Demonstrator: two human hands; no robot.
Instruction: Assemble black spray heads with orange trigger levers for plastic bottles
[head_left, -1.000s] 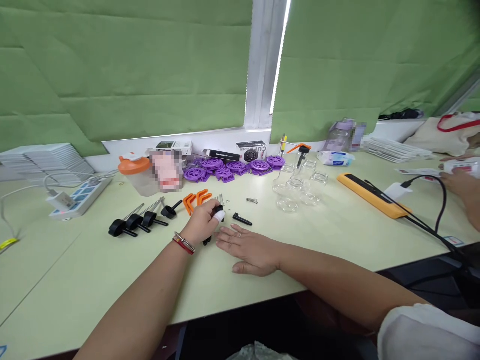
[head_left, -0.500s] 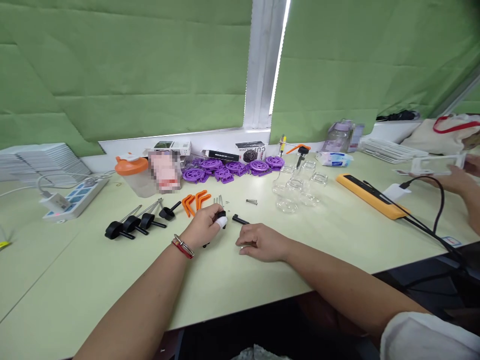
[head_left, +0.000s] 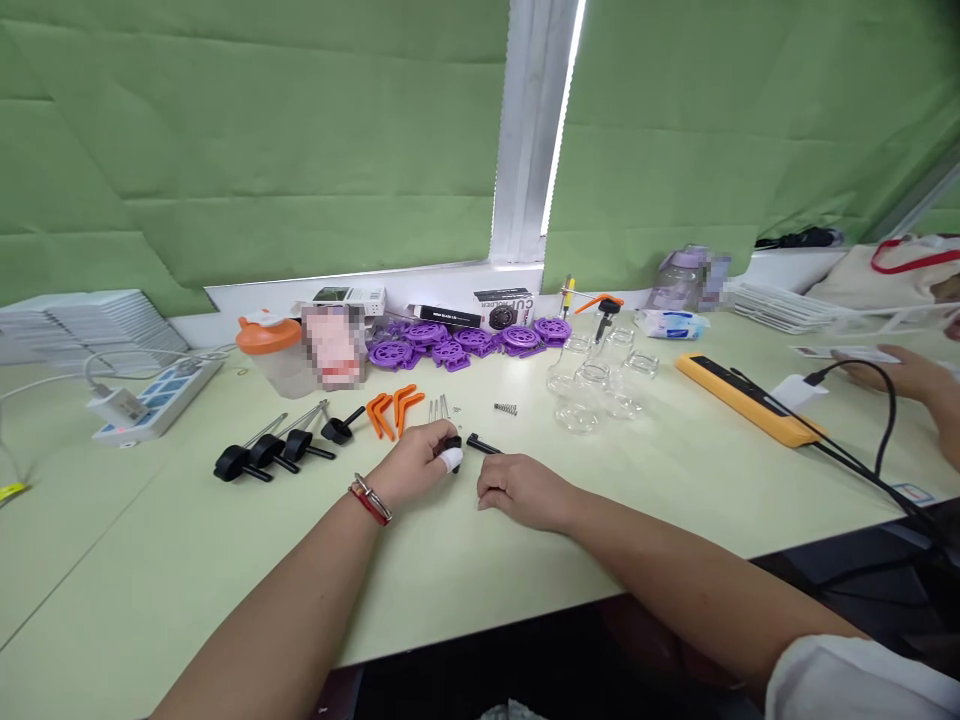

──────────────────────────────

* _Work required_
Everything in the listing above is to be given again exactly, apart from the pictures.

* _Answer below_
Demonstrator: two human hands; no robot.
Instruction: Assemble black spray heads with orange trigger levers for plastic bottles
[head_left, -1.000s] 
[head_left, -0.500s] 
[head_left, +0.000s] 

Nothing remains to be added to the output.